■ **INSTRUCTIONS FOR THE TASK**
For the material below, return exactly the lines starting at the line containing "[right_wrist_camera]" and ending at the line containing "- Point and", both ends included, and no others.

* * *

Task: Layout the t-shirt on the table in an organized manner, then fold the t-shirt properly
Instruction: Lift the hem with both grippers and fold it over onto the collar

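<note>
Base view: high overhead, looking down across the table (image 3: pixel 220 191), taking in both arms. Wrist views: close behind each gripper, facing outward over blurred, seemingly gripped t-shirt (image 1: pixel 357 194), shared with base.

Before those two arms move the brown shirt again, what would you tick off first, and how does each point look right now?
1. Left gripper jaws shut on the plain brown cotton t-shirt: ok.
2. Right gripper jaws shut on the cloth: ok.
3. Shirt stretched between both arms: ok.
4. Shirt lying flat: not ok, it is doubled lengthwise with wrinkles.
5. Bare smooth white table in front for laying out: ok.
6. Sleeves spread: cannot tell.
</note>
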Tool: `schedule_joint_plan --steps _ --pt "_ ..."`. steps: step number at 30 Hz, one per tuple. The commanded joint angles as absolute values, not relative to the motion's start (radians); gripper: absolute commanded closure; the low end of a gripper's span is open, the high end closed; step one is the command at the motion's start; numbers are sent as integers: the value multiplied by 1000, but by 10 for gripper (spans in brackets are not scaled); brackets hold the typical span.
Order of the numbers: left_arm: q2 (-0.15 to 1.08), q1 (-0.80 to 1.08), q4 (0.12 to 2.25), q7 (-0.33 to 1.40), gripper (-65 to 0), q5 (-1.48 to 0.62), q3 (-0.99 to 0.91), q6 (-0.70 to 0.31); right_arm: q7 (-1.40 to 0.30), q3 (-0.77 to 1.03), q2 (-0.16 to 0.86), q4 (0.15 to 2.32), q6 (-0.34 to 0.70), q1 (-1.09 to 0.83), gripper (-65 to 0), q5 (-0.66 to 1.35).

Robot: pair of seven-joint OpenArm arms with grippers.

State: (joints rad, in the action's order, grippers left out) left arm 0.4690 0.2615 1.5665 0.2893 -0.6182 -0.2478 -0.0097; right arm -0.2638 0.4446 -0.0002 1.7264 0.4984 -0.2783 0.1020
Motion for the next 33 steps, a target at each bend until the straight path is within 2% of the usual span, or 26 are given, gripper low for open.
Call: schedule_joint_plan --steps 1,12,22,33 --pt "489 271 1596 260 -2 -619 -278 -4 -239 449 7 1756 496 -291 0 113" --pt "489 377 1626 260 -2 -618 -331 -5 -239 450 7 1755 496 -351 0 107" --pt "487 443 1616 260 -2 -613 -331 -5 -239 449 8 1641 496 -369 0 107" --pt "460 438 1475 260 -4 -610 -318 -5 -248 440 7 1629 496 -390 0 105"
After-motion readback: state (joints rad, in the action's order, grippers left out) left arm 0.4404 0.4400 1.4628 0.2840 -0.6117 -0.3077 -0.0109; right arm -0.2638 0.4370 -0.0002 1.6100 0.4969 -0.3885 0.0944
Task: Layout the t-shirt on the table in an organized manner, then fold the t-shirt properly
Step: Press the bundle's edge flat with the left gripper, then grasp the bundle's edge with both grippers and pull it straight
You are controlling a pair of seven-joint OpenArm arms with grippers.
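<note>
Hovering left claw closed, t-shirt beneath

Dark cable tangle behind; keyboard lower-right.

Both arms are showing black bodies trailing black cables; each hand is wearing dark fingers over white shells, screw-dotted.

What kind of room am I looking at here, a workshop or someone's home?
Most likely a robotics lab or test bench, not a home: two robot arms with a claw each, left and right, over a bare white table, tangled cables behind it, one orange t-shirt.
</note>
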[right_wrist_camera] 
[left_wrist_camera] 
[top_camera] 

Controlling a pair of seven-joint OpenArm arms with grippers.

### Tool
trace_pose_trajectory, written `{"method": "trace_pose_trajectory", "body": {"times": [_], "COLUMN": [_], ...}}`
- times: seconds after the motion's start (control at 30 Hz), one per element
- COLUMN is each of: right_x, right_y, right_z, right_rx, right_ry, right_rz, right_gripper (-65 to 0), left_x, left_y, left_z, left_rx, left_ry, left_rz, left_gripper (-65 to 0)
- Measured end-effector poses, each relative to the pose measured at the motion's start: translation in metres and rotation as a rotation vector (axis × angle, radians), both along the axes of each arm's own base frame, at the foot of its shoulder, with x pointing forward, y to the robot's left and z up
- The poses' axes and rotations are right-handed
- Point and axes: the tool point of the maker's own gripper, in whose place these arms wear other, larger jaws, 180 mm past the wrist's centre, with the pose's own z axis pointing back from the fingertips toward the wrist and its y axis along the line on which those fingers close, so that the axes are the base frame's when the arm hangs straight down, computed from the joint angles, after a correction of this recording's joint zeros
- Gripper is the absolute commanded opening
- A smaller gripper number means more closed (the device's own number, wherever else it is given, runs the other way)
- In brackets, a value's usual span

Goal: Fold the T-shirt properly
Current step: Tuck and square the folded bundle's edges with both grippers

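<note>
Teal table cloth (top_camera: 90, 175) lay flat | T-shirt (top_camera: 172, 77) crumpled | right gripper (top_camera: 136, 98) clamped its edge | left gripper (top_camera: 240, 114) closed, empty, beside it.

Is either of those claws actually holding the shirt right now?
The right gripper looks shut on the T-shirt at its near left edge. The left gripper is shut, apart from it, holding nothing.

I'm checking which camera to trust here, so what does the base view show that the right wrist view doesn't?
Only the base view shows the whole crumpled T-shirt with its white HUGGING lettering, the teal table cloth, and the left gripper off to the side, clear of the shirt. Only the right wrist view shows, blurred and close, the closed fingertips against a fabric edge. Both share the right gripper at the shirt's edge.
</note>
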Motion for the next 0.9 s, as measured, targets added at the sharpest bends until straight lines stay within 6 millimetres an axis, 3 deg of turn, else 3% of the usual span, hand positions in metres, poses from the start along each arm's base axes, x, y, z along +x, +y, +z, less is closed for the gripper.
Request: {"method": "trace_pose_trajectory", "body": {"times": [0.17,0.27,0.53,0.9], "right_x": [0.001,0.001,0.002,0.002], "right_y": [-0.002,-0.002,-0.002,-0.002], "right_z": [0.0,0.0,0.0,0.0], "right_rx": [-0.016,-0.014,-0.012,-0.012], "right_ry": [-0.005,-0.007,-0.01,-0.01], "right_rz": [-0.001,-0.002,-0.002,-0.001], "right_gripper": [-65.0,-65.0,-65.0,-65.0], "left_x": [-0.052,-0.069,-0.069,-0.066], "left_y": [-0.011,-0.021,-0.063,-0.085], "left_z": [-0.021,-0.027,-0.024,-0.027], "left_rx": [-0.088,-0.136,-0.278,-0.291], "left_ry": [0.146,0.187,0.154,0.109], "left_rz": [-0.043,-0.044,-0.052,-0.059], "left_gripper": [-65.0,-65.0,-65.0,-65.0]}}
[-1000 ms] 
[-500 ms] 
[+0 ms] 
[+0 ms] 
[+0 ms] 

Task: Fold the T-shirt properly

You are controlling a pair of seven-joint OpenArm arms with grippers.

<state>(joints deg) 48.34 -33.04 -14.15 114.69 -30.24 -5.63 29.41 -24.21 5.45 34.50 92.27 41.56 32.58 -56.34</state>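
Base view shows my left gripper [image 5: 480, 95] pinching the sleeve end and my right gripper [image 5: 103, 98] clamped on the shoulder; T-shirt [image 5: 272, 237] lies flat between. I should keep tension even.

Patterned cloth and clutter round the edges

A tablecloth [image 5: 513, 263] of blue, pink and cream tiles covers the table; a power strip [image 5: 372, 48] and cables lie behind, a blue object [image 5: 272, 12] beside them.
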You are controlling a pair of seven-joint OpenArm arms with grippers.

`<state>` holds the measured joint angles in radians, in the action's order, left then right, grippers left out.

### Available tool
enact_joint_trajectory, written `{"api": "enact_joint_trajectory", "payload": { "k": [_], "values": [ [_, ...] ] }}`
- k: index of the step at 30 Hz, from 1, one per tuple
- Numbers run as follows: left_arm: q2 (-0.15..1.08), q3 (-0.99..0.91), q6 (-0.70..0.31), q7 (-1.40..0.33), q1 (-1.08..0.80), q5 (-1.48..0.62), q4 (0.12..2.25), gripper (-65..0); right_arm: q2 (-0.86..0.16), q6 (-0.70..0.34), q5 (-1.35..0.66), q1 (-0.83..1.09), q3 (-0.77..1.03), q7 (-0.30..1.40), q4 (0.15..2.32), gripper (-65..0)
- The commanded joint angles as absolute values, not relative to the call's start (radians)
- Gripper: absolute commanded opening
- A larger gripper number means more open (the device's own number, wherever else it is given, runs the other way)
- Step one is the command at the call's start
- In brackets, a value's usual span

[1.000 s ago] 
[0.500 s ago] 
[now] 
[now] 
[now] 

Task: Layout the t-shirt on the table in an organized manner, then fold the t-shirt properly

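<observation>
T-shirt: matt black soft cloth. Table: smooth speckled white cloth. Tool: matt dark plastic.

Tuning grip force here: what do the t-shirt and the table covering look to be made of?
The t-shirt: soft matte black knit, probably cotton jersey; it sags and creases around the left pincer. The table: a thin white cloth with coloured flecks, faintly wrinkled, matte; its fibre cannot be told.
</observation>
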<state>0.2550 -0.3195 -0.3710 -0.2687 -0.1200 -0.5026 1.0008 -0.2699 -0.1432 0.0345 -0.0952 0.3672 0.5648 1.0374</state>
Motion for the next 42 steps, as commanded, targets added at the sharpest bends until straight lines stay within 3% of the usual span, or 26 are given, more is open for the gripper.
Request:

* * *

■ **SOLUTION FOR THIS TASK**
[right_wrist_camera] 
[left_wrist_camera] 
[top_camera] 

Controlling a pair of seven-joint OpenArm arms with grippers.

### Tool
trace_pose_trajectory, written `{"method": "trace_pose_trajectory", "body": {"times": [_], "COLUMN": [_], ...}}`
- times: seconds after the motion's start (control at 30 Hz), one per element
- COLUMN is each of: right_x, right_y, right_z, right_rx, right_ry, right_rz, right_gripper (-65 to 0), left_x, left_y, left_z, left_rx, left_ry, left_rz, left_gripper (-65 to 0)
- Measured end-effector poses, each relative to the pose measured at the motion's start: translation in metres and rotation as a rotation vector (axis × angle, radians), both along the axes of each arm's own base frame, at the foot of its shoulder, with x pointing forward, y to the robot's left and z up
- The poses' axes and rotations are right-handed
- Point and axes: the tool point of the maker's own gripper, in whose place these arms wear other, larger jaws, 180 mm past the wrist's centre, with the pose's own z axis pointing back from the fingertips toward the wrist and its y axis along the line on which those fingers close, so that the axes are the base frame's when the arm hangs straight down, computed from the joint angles, after a correction of this recording's joint zeros

The answer given above is complete.